LLM docs update (#2358)

jingxu10 · web-flow · commit 6f78ecb7a61a · 2023-12-14T15:56:50.000+09:00
diff --git a/README.md b/README.md
@@ -6,11 +6,13 @@ Intel® Extension for PyTorch\* provides optimizations for both eager mode and g
 
 The extension can be loaded as a Python module for Python programs or linked as a C++ library for C++ programs. In Python scripts users can enable it dynamically by importing `intel_extension_for_pytorch`.
 
-In the current technological landscape, Generative AI (GenAI) workloads and models have gained widespread attention and popularity. Large Language Models (LLMs) have emerged as the dominant models driving these GenAI applications.
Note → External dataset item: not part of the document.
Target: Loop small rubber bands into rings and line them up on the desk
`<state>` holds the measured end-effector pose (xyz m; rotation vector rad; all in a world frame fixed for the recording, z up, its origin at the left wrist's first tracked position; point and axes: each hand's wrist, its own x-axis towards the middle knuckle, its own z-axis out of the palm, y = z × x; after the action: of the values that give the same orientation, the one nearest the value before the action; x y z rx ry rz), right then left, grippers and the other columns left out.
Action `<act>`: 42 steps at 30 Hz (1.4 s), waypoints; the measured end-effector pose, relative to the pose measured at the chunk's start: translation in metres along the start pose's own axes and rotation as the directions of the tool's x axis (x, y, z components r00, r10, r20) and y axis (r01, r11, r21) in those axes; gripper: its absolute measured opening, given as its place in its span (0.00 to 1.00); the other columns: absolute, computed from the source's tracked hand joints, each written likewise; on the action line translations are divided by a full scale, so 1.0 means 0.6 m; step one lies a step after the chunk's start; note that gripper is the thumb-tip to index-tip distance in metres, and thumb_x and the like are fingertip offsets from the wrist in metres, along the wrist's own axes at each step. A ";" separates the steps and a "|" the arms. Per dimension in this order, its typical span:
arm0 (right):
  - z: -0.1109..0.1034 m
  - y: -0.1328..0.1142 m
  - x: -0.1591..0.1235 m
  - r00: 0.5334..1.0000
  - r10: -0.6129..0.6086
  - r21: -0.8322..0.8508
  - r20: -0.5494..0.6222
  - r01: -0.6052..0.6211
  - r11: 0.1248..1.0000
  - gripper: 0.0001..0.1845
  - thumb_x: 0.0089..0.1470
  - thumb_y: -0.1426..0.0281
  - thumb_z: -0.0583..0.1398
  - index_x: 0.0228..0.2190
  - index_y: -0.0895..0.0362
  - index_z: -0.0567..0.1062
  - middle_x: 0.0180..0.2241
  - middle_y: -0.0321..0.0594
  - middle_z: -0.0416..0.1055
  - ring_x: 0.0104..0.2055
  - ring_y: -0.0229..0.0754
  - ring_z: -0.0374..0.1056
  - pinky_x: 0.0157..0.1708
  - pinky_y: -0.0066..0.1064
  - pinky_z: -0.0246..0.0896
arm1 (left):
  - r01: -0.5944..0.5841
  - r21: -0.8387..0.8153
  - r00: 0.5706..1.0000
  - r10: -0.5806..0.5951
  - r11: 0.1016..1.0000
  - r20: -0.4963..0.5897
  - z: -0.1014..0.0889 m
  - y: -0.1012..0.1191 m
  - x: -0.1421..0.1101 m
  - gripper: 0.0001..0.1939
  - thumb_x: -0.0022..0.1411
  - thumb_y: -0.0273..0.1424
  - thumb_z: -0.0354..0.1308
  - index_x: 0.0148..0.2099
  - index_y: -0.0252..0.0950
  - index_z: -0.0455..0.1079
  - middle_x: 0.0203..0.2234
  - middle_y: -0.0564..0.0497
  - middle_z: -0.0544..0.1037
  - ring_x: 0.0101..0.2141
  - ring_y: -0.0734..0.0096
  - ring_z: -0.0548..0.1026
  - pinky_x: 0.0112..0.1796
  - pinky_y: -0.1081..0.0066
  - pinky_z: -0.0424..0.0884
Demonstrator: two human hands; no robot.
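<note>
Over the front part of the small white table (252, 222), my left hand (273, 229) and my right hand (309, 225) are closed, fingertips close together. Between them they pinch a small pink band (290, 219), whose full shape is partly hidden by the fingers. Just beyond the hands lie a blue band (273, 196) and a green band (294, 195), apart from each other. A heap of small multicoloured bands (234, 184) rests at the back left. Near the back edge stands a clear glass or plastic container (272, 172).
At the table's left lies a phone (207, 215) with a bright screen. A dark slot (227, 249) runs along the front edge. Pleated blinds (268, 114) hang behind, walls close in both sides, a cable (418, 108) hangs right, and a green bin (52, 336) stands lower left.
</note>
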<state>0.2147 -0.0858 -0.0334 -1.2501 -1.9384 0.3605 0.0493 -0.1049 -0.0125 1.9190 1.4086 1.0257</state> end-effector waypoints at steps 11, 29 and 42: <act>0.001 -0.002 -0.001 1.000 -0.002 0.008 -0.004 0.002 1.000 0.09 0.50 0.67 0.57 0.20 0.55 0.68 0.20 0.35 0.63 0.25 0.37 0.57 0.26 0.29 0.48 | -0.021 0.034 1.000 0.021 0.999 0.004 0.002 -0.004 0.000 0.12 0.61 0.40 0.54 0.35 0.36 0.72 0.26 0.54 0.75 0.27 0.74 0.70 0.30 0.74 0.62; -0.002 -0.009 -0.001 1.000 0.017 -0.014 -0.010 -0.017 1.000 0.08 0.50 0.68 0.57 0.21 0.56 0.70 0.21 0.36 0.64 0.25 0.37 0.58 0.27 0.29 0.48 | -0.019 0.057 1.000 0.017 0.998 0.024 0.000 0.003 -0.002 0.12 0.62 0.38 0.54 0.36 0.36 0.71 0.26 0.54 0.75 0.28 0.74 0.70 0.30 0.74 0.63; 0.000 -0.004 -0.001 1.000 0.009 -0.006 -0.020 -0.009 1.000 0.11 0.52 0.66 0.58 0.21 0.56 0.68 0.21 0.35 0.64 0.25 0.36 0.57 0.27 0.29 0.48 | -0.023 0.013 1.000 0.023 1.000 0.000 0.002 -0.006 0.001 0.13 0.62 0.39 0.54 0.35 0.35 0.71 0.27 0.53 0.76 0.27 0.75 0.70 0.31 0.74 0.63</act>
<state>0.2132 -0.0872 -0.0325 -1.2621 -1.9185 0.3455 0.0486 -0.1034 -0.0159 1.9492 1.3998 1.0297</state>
Starting from 2.1.0, specific optimizations for certain LLM models are introduced in the Intel® Extension for PyTorch\*. Check [LLM optimizations](https://intel.github.io/intel-extension-for-pytorch/cpu/latest/tutorials/llm.html) for details.
-
 * Check [CPU tutorial](https://intel.github.io/intel-extension-for-pytorch/cpu/latest/) for detailed information of Intel® Extension for PyTorch\* for Intel® CPUs. Source code is available at the [main branch](https://github.com/intel/intel-extension-for-pytorch/tree/main).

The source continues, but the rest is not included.